[ASSIGNED TASK] In the entries below, find the line with "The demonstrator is" and the line with "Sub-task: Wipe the"; give again those lines and every line between them, exactly.

(Records from a collection)
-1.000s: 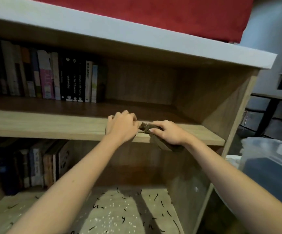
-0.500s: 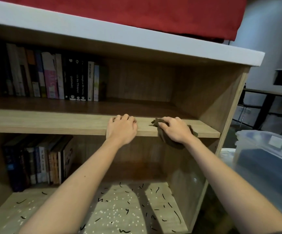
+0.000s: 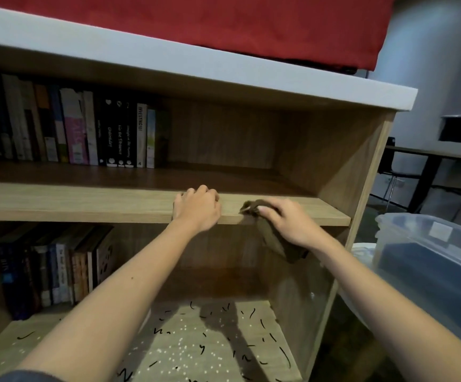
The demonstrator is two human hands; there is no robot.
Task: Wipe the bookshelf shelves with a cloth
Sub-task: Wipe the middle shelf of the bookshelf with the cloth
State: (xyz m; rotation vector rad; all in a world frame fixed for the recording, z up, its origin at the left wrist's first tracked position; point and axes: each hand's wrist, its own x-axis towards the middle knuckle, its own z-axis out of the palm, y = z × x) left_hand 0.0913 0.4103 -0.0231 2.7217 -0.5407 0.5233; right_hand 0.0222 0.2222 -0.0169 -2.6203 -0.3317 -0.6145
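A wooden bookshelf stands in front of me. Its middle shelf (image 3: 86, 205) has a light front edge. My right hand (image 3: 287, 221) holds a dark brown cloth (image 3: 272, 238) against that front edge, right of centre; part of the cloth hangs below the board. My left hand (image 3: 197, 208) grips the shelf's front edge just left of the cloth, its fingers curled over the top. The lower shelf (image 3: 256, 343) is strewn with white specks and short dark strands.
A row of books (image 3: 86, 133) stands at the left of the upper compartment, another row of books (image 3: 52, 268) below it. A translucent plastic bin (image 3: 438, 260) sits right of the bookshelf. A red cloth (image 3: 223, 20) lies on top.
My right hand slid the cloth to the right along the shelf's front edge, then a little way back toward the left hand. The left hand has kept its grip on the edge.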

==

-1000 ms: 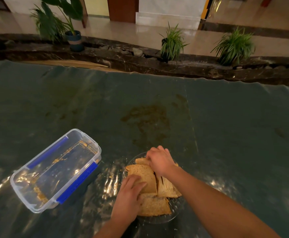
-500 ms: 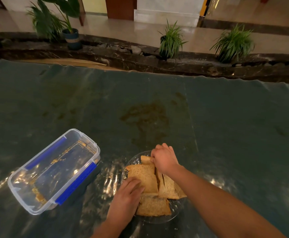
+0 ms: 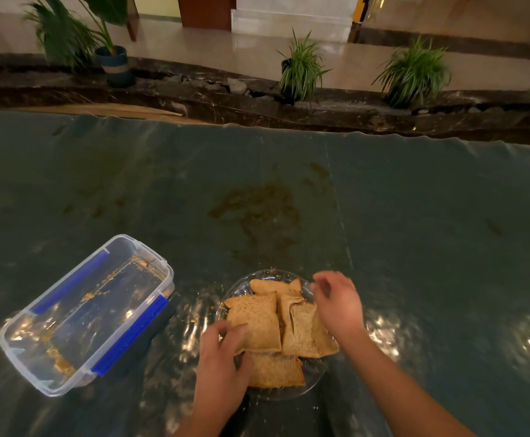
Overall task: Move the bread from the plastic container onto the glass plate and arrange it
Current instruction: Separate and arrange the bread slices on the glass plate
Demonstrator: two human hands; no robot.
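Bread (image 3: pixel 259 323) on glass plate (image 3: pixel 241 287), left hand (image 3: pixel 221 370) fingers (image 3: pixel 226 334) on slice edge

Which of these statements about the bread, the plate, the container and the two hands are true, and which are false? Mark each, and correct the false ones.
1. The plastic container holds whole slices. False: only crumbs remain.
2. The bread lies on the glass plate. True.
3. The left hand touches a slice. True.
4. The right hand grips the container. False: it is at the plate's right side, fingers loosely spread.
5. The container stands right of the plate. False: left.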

[WRITTEN RESPONSE]
The demonstrator is two human hands; there is no robot.
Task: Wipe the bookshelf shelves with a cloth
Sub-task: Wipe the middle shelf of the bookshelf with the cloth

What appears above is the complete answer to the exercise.